Omit every picture, then return the listing verbatim.

+ + +

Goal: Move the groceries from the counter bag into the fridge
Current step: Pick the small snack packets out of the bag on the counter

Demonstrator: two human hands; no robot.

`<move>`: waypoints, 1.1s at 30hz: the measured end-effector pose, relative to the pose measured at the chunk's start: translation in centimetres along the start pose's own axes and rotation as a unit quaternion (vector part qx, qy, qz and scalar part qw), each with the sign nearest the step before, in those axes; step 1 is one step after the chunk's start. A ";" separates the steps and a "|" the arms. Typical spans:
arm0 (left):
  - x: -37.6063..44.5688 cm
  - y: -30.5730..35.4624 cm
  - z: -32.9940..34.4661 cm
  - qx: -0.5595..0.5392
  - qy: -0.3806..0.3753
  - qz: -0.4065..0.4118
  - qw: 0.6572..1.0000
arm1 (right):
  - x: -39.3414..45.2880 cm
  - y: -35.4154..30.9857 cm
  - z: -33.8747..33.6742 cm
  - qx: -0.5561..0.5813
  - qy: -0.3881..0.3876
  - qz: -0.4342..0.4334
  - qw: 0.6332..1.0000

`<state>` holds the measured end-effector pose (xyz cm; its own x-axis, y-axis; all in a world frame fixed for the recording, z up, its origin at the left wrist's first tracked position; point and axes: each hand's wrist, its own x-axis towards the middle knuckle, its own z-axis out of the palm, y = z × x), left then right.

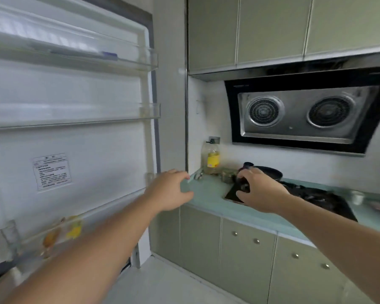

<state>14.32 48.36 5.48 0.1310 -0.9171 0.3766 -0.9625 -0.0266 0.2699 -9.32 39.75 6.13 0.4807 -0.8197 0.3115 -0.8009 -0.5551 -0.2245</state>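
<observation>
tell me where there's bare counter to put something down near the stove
The pale green counter is bare between the fridge door edge and the stove, under the two hands. The back corner is crowded: an oil bottle, a small jar and a dark pan. Right of the stove, a metal cup takes up part of the narrow strip.

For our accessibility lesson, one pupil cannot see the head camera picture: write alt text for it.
Two bare hands reach forward, empty, the left hand beside the open fridge door, the right hand over a turquoise counter. On the counter stand an oil bottle and a dark pan by the hob, under an extractor hood.
</observation>
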 end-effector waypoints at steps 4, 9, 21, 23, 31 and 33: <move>-0.1 6.6 3.6 -0.015 -0.045 0.043 0.998 | -7.1 7.6 -1.2 -0.008 0.021 0.108 0.994; -0.2 15.7 8.0 -0.040 -0.071 0.168 0.982 | -17.5 14.0 -3.4 -0.026 0.039 0.260 0.965; -0.6 29.8 12.7 -0.134 -0.149 0.426 0.882 | -31.4 13.3 -7.7 -0.115 0.109 0.511 0.845; -1.6 31.2 12.9 -0.146 -0.165 0.452 0.864 | -32.7 12.2 -8.1 -0.133 0.116 0.530 0.829; -6.8 37.5 12.4 -0.168 -0.191 0.518 0.817 | -39.0 10.3 -10.9 -0.160 0.155 0.576 0.786; -8.3 39.1 12.2 -0.180 -0.204 0.516 0.812 | -40.8 10.5 -11.6 -0.170 0.159 0.582 0.779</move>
<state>-27.31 50.11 2.12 -0.8619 -0.4339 0.2622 -0.3676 0.8911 0.2663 -41.46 69.02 1.80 -0.7113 -0.6333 0.3049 -0.7027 0.6519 -0.2850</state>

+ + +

- Response to the exercise:
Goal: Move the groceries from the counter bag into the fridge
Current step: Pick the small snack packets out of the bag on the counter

Demonstrator: two human hands; no robot.

`<move>`: waypoints, 1.1s at 30hz: the measured end-effector pose, relative to the pose measured at the chunk's start: translation in centimetres along the start pose's own axes and rotation as a unit quaternion (vector part qx, qy, qz and scalar part qw), each with the sign nearest the step before, in those axes; step 1 is one step after the chunk's start. A ";" separates the steps and a "|" the arms. Typical spans:
arm0 (left):
  - x: -37.6063..44.5688 cm
  - y: -30.5730..35.4624 cm
  - z: -32.9940..34.4661 cm
  - qx: -0.5595..0.5392
  - qy: -0.3806..0.3753
  - qz: -0.4065..0.4118
  - qw: 0.6572..1.0000
arm1 (right):
  - x: -39.3414..45.2880 cm
  - y: -35.4154..30.9857 cm
  - z: -33.8747..33.6742 cm
  - qx: -0.5561..0.5813
  - qy: -0.3881..0.3876
  - qz: -0.4342..0.4334
  - qw: 0.6332..1.0000

`<state>` holds the measured end-effector pose (xyz cm; its own x-axis, y-axis; all in a world frame fixed for the recording, z up, its origin at the left wrist's first tracked position; point and axes: each hand's wrist, its own x-axis towards the middle knuckle, its own z-axis out of the palm, y = z × x), left then right.


<state>14.32 48.36 5.48 0.1310 -0.9171 0.3766 -0.9625 -0.0266 0.2699 -9.32 39.75 6.13 0.4807 -0.8197 0.3115 -0.8009 -0.5551 -0.2245</state>
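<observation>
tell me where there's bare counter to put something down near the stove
The pale green counter is bare between the fridge door edge and the stove, under the two hands. The back corner is crowded: an oil bottle, a small jar and a dark pan. Right of the stove, a metal cup takes up part of the narrow strip.

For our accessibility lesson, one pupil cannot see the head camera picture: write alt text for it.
Two bare hands reach forward, empty, the left hand beside the open fridge door, the right hand over a turquoise counter. On the counter stand an oil bottle and a dark pan by the hob, under an extractor hood.
</observation>
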 end-effector waypoints at steps 4, 9, 21, 23, 31 and 33: <move>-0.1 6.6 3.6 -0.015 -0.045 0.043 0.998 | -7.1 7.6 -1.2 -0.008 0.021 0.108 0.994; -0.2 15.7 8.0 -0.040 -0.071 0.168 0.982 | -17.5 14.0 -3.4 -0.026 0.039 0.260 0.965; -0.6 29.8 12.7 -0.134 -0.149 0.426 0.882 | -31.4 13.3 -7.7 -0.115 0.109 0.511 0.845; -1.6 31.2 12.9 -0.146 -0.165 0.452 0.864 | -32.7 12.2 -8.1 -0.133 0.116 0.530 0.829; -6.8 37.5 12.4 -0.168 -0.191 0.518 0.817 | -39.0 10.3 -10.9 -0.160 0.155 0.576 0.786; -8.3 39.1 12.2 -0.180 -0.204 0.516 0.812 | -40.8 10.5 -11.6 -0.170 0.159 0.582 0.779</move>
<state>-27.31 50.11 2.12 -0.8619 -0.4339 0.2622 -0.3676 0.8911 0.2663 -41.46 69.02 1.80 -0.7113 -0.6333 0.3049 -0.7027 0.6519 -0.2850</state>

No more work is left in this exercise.